* _Work instruction_
When you retype the data, keep every line exactly as it appears.

* _Information supplied_
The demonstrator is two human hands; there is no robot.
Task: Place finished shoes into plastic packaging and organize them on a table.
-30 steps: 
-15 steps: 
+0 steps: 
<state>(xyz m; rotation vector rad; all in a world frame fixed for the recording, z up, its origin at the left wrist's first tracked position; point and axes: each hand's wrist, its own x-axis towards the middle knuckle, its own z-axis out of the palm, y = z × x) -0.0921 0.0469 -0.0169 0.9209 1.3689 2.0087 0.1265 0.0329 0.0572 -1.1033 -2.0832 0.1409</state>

* _Response to this task_
The demonstrator is two human hands; there is no robot.
Task: Place finished shoes into plastic packaging and organize them on a table.
-30 steps: 
-15 steps: 
+0 steps: 
<state>(xyz m; rotation vector rad; all in a world frame fixed for the recording, z up, its origin at the left wrist's first tracked position; point and axes: each hand's wrist, its own x-axis towards the middle knuckle, its own z-axis out of the palm, y = z × x) -0.0921 0.0469 -0.0169 0.9209 1.3689 2.0087 0.1265 0.0329 0.0572 -1.1033 -2.0832 0.1409</state>

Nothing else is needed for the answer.